Hasta ahora, Cristiano ha marcado siete goles para el Manchester en Champions, mientras que Drogba ha anotado seis para el Chelsea. ¿Quién es el mejor goleador? La respuesta la ofrecerán probablemente hoy en el estadio Luzhnikí, en Moscú.
Pese a su irreprochable temporada frente al arco, el luso aún sigue marcado por el estigma de la ineficacia en los grandes partidos internacionales, como en las semifinales del mundial de Alemania 2006 contra Francia o en la misma ronda de la Liga de Campeones de 2007 ante el Milán, en la que el italiano Gennaro Gattuso lo neutralizó como un perro de presa.
“No tengo nada que demostrarle a nadie. Marqué 41 goles esta temporada y gané todos los galardones”, advirtió el extremo de 23 años. “Si juego bien en Moscú, quizá sea también Jugador del Año en Europa, pero en eso no pienso. Quiero ser campeón de la Champions.”
El atractivo jugador de Madeira reúne con gusto casi todas los clichés de la joven estrella mimada. Dos veces Jugador del Año en Inglaterra, el portugués está dotado para la autopromoción, ama los coches veloces y las mujeres bellas, pero su conocido gusto por la simulación en el campo le costó ya quedarse sin algún penalti que debería haberse señalado.

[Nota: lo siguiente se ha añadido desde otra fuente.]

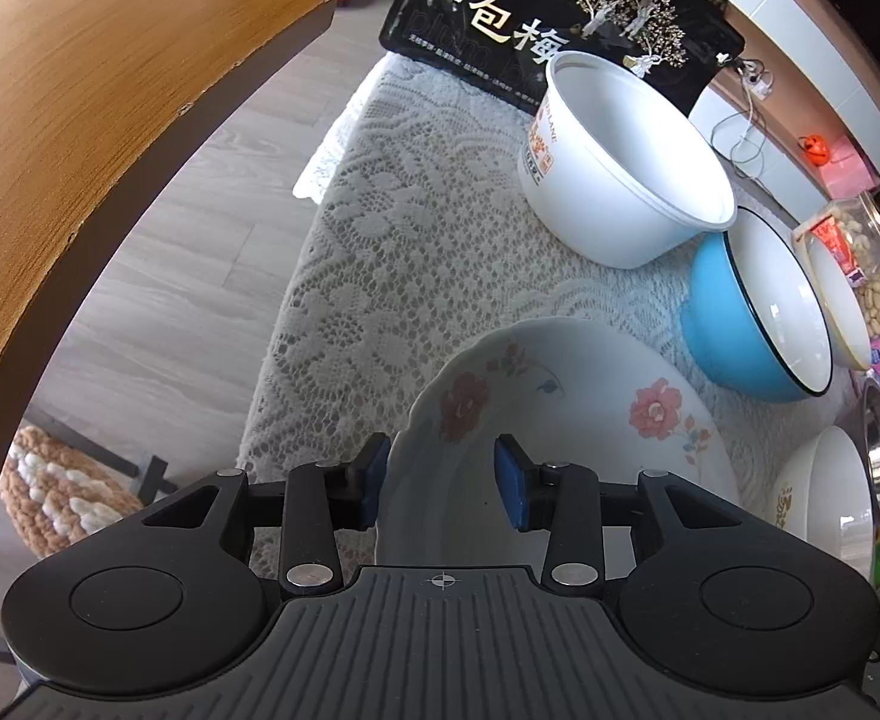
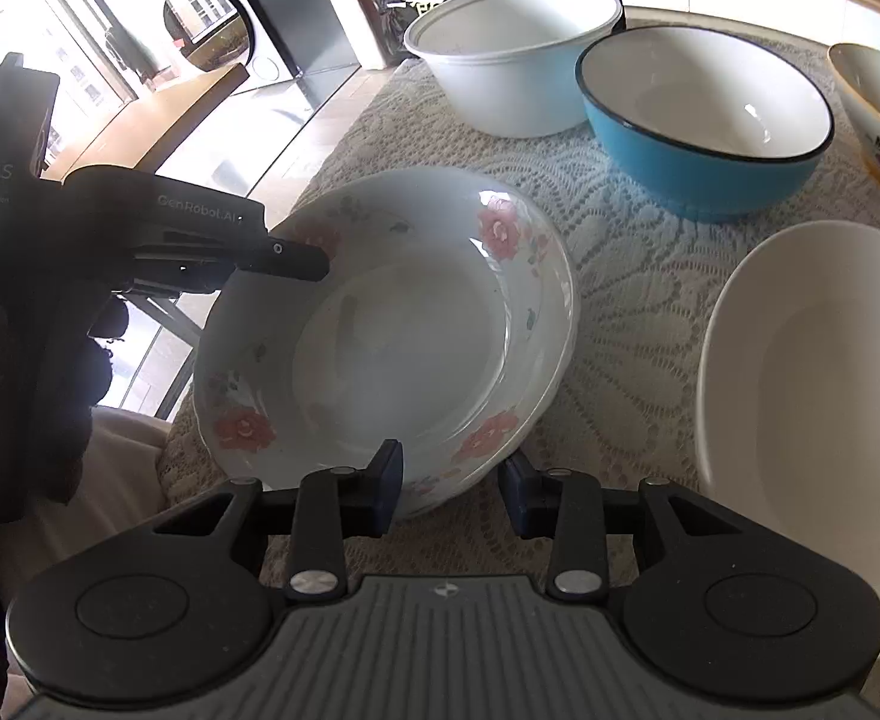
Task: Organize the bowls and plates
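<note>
A stack of two floral plates lies on the lace-covered table. My left gripper straddles the stack's left rim, one blue pad outside and one inside. A gap shows at the inner pad, so it is open. In the right wrist view the left gripper reaches over that same rim. My right gripper has the near rim between its jaws, and a sliver of lace shows beside the right pad, so it is open too.
Behind the plates stand a white plastic bowl, a blue bowl and a yellow-rimmed bowl. A large white bowl sits close on the right. A black bag, snack jars and a wooden tabletop border the area.
</note>
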`<state>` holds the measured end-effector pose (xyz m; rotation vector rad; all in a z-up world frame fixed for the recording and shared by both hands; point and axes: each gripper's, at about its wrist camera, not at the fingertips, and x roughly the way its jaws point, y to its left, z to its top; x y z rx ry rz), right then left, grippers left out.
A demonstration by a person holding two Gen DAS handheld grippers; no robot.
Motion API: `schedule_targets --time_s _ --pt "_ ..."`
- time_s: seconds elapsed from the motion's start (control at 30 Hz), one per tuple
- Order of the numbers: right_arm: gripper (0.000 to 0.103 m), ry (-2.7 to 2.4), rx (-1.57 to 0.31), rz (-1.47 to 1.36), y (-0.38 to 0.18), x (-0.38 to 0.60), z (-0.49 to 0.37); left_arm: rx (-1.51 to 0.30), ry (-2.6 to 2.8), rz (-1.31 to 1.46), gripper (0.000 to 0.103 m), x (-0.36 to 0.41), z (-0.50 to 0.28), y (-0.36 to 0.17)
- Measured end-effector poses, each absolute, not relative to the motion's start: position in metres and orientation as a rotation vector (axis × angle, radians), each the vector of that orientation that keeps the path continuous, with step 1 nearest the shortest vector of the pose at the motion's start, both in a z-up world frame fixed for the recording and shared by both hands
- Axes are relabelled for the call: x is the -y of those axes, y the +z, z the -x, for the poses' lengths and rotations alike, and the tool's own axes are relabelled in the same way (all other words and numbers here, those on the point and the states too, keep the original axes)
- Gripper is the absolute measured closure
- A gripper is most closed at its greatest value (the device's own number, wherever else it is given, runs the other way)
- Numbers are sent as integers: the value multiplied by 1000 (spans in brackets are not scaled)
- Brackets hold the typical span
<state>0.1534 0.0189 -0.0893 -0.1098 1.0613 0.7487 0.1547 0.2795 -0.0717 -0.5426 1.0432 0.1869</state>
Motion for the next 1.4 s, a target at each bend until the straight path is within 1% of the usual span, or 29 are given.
schedule_targets --time_s 0.27,0.43,0.6,0.7,0.77,0.8,0.83,0.87,0.9,0.93,1.03,1.1,1.23,1.33,1.4 --pt "68 741 -1040 124 -94 -17 -155 -1071 178 493 61 -271 -157 -77" --pt "68 754 -999 133 -81 -4 -149 -1042 196 450 62 -266 -151 -67" --pt "68 739 -825 173 -53 29 -134 -925 240 378 62 -255 -133 -31" --pt "67 703 -704 144 -37 58 -129 -780 204 372 63 -242 -122 -4" --pt "62 645 -612 129 -28 79 -127 -672 134 378 65 -225 -119 10" --pt "58 607 -569 133 -26 88 -127 -638 96 385 65 -216 -120 12" --pt "55 576 -538 139 -24 96 -127 -617 36 397 67 -203 -122 13" --pt "54 530 -513 152 -23 105 -129 -617 -20 414 72 -190 -127 10" --pt "54 497 -510 164 -23 112 -132 -623 -63 430 76 -179 -131 7" --pt "53 468 -519 173 -24 121 -136 -635 -111 443 85 -162 -136 1" --pt "53 404 -585 152 -31 145 -153 -685 -163 420 88 -124 -149 -13" --pt "53 380 -651 113 -40 163 -167 -718 -155 361 88 -102 -156 -20" --pt "53 367 -742 31 -62 186 -182 -767 -101 306 88 -83 -165 -30" --pt "54 379 -780 -15 -79 191 -185 -800 -127 357 84 -84 -166 -40" --pt "54 393 -802 -37 -87 191 -185 -829 -145 370 84 -82 -168 -44"
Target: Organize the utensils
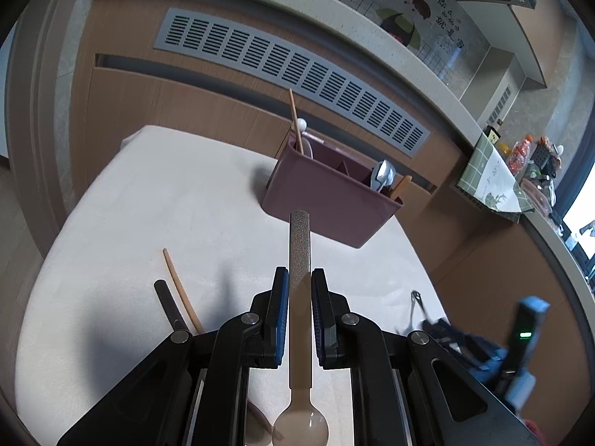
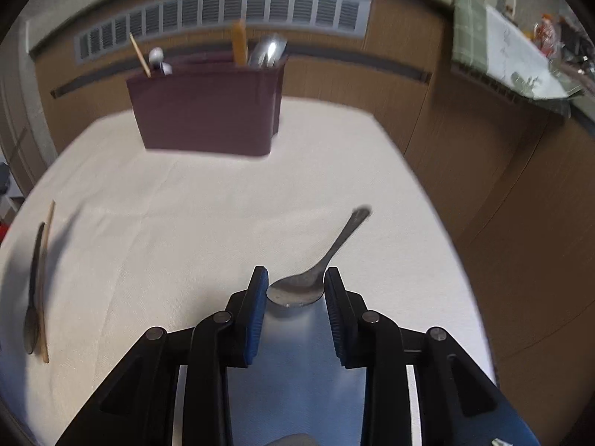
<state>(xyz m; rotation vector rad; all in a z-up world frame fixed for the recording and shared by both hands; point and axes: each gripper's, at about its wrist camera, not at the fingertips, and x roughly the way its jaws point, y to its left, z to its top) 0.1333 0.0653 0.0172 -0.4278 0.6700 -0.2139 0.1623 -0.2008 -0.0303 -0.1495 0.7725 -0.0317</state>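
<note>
The left tongs [image 1: 299, 286] clamp a tan spoon [image 1: 299, 297] by its handle, bowl back toward the camera and handle tip aimed at the maroon organizer [image 1: 327, 200] at twelve o'clock, probably so it can drop in handle-first; the right tongs [image 2: 295, 286] stand parted around the bowl of a steel spoon [image 2: 319, 271] lying on the counter [image 2: 186, 223], handle running to one o'clock; whether the pads touch it is unclear; a dark spoon [image 2: 33, 290] and chopstick [image 2: 45, 282] wait at nine o'clock.
</note>
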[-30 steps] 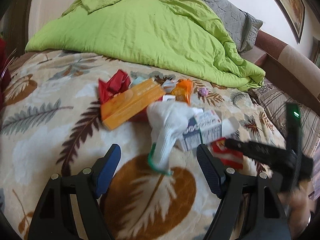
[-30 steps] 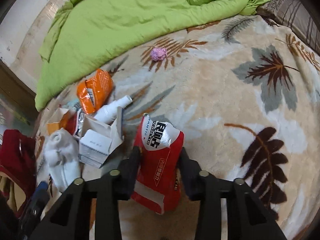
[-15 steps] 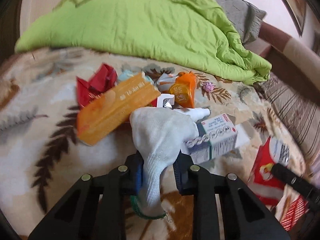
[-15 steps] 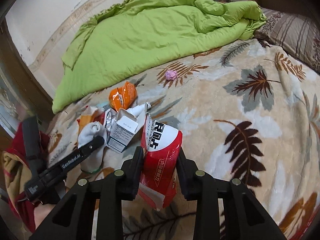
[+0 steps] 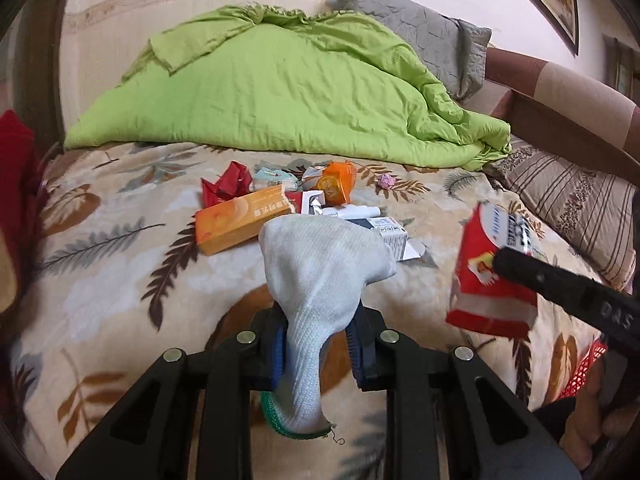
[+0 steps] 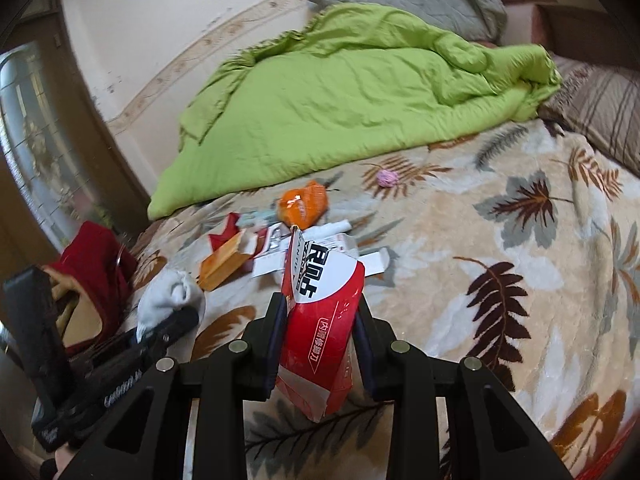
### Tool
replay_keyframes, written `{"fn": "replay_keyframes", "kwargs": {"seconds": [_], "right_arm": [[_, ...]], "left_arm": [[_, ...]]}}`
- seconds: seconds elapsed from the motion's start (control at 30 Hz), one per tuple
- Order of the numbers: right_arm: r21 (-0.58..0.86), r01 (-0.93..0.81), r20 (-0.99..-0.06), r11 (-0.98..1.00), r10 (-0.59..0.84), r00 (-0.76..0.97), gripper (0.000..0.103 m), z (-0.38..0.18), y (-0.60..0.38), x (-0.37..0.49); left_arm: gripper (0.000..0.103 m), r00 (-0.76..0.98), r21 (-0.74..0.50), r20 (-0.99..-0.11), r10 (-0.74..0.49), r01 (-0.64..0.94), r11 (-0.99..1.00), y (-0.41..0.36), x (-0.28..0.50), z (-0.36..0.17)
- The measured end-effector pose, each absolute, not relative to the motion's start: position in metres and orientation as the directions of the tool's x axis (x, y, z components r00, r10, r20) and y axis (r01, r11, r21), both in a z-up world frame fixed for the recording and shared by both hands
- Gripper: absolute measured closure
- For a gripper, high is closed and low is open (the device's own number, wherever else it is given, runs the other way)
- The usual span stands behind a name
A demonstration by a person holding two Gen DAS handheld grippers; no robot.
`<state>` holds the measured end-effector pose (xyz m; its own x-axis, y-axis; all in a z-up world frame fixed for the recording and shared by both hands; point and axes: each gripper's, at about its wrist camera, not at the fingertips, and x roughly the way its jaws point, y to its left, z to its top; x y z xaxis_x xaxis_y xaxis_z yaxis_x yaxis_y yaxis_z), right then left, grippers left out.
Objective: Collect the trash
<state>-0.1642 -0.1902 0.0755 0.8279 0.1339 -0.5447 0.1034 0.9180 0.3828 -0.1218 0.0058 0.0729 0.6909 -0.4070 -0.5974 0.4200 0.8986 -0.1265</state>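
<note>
My left gripper is shut on a white sock with a green cuff, held above the bed. My right gripper is shut on a red and white packet, also lifted; the packet shows in the left wrist view. The sock shows in the right wrist view. On the leaf-print blanket lies a trash pile: an orange box, a red wrapper, an orange packet, a white carton and a pink paper ball.
A green quilt and a grey pillow lie at the back of the bed. A striped pillow is at the right. A red cloth lies at the left bed edge. A red basket's edge shows low right.
My left gripper closed on the sock and lifted it off the blanket. My right gripper rose and pulled back with the red packet.
</note>
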Motion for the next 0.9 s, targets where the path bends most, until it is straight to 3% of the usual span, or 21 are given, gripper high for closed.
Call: {"fn": "replay_keyframes", "kwargs": {"seconds": [0.37, 0.9], "right_arm": [[0.338, 0.078, -0.556, 0.938, 0.132, 0.821, 0.069, 0.074, -0.178, -0.161], [0.302, 0.070, -0.564, 0.951, 0.120, 0.817, 0.068, 0.074, -0.172, -0.159]], "left_arm": [[0.079, 0.743, -0.087, -0.591, -0.313, 0.327, 0.941, 0.017, -0.112, 0.062], [0.079, 0.756, -0.042, -0.592, -0.280, 0.318, 0.947, 0.016, -0.110, 0.060]]}}
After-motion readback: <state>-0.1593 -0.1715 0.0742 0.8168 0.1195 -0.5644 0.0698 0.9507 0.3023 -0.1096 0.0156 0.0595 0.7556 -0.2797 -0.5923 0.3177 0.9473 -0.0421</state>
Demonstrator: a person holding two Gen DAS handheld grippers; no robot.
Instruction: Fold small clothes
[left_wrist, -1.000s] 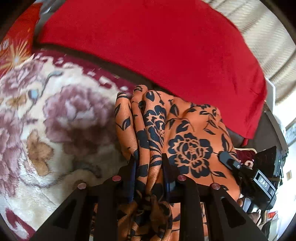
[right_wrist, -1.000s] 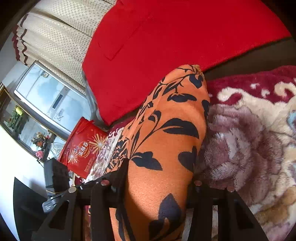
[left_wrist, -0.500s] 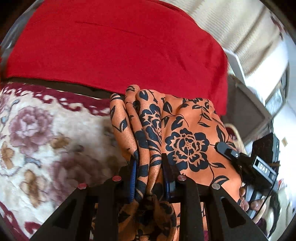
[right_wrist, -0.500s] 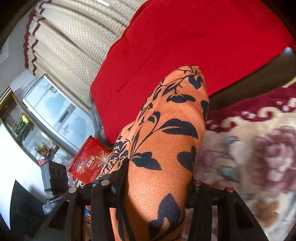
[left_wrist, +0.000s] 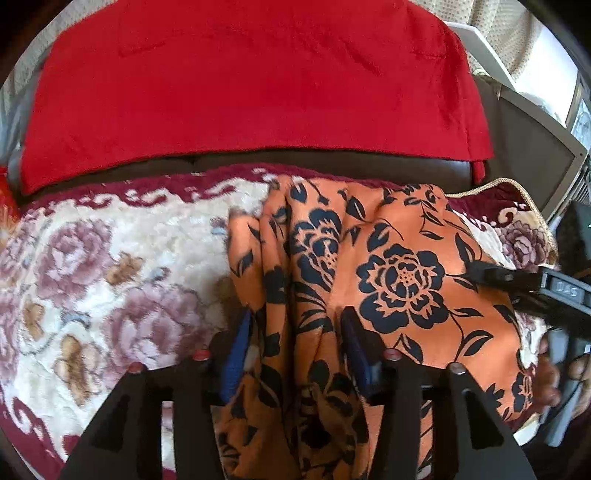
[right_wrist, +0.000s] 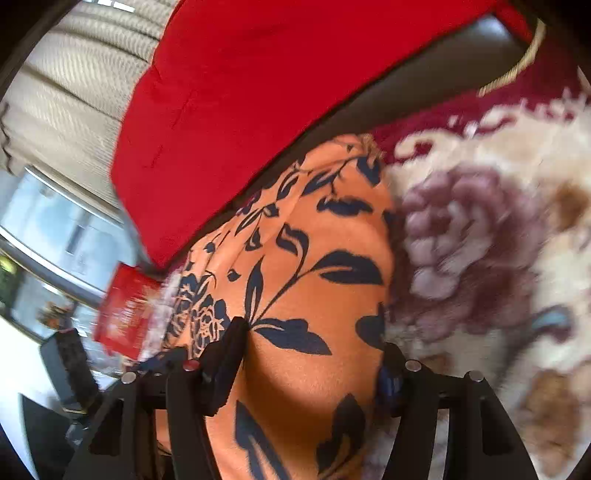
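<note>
On the flowered blanket (left_wrist: 110, 266) that covers the seat, an orange cloth (left_wrist: 388, 280) with black roses and leaves lies bunched in long folds, its far edge reaching almost to the dark strip at the foot of the red cushion (left_wrist: 251, 85). Close to me, the left gripper (left_wrist: 295, 332) has its two fingers clamped on a gathered pleat of that cloth, the blue pads pressing in from either side. Over on the other side of the blanket, the right gripper (right_wrist: 314, 343) has its fingers spread wider around a thick, smooth hump of the same cloth (right_wrist: 303, 266); fabric fills the whole gap and both fingers touch it, so it looks held. From the left gripper's side, the right tool (left_wrist: 532, 284) shows as a black shape lying against the cloth's edge. Beyond the red cushion hangs a pale curtain (right_wrist: 74, 85), and a red box (right_wrist: 125, 310) stands past the blanket's end, blurred.
</note>
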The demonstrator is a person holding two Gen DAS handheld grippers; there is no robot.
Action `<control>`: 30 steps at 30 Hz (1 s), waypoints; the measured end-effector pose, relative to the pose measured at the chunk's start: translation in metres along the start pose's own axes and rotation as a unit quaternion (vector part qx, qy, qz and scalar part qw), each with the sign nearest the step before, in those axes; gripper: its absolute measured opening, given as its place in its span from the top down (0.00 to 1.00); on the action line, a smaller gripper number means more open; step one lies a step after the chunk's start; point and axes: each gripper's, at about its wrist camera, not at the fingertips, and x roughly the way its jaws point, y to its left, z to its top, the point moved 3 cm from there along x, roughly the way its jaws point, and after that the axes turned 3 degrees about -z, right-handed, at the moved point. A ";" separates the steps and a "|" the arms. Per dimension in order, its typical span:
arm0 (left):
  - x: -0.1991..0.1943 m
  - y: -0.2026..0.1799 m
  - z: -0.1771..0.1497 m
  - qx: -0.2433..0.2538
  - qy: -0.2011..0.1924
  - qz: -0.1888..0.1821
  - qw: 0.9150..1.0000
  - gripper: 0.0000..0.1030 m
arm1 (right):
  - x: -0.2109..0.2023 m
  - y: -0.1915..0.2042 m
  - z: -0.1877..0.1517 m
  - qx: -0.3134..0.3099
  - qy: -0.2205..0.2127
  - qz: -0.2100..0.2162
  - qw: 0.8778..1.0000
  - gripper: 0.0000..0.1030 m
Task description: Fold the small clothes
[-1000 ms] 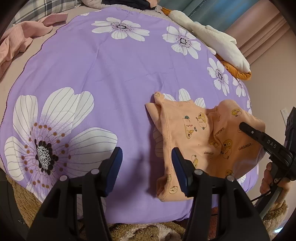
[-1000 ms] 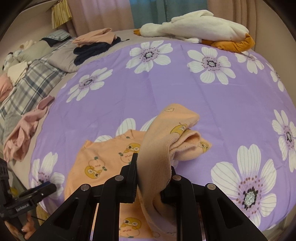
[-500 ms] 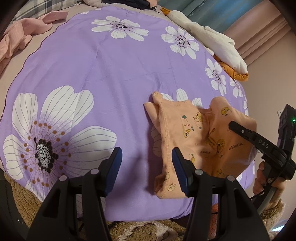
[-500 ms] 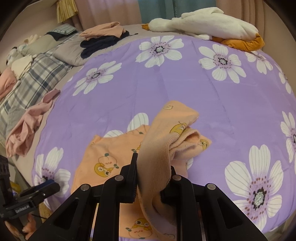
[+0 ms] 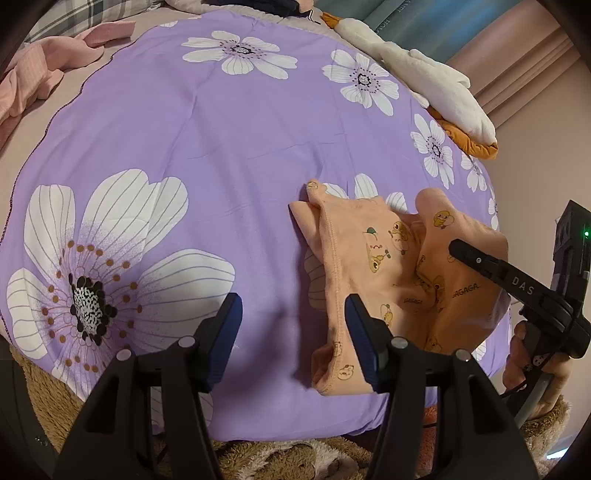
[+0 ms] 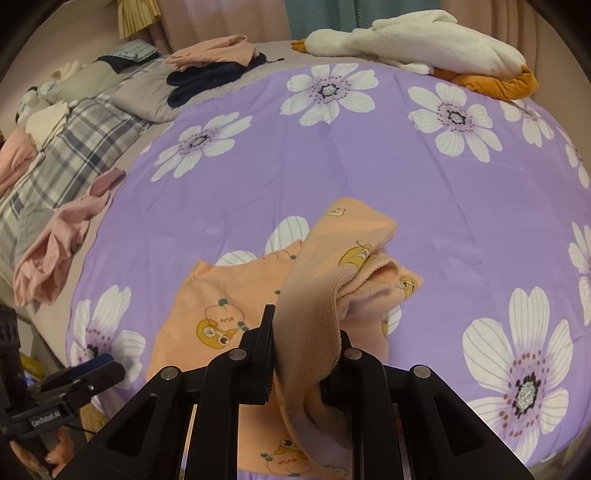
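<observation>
The small orange cartoon-print garment (image 6: pixel 221 314) is soft matt knit cloth with a fuzzy, fleecy inner face. The purple flower-print bedsheet (image 5: pixel 221 122) looks smooth, thin woven cloth with faint creases. The white plush cloth (image 6: pixel 424 40) looks fluffy.

a bed fills both views, covered by a purple sheet (image 6: pixel 369 166) printed with big white daisies. beyond its far edge lies a taupe blanket (image 6: pixel 273 55), and to the left a grey plaid quilt (image 6: pixel 70 147) with a plaid pillow (image 6: pixel 129 50) further back. a white and orange plush blanket (image 6: pixel 424 48) is heaped at the far right corner of the sheet. a dark navy garment (image 6: pixel 207 79) with a peach one (image 6: pixel 218 53) on top sits on the taupe blanket, and a crumpled pink garment (image 6: pixel 55 240) lies on the quilt's edge. behind the bed hang teal curtains (image 5: pixel 424 26) between pink drapes (image 5: pixel 524 59). a pale pink wall (image 5: pixel 535 166) stands on the right. a brown shaggy rug (image 5: pixel 277 458) shows at the bed's near edge. the light is dim and warm.
</observation>
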 end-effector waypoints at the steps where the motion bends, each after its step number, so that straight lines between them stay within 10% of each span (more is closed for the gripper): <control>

Drogba no parece preocupado con el Balón de Oro. El marfileño sabe que su fútbol no es tan fino ni vistoso como el de Cristiano, pero su historia cumple punto por punto con la del futbolista convencido de que llegó su momento.
“Las finales ya no me asustan”, aseguró el delantero, que en junio cumplirá 30 años.
Desde su llegada al Chelsea en 2004, procedente del Olympique de Marsella, nadie, ni siquiera el ucraniano Andrei Shevchenko, ha conseguido desbancar de la titularidad a un Drogba al que todo parece llegarle algo tarde.
“El increíble destino de Didier Drogba”. Así se titula el documental sobre la vida del africano que estrenó el director de cine Cédric Degruson. Quizá debería haber esperado algo para encontrarle el final perfecto.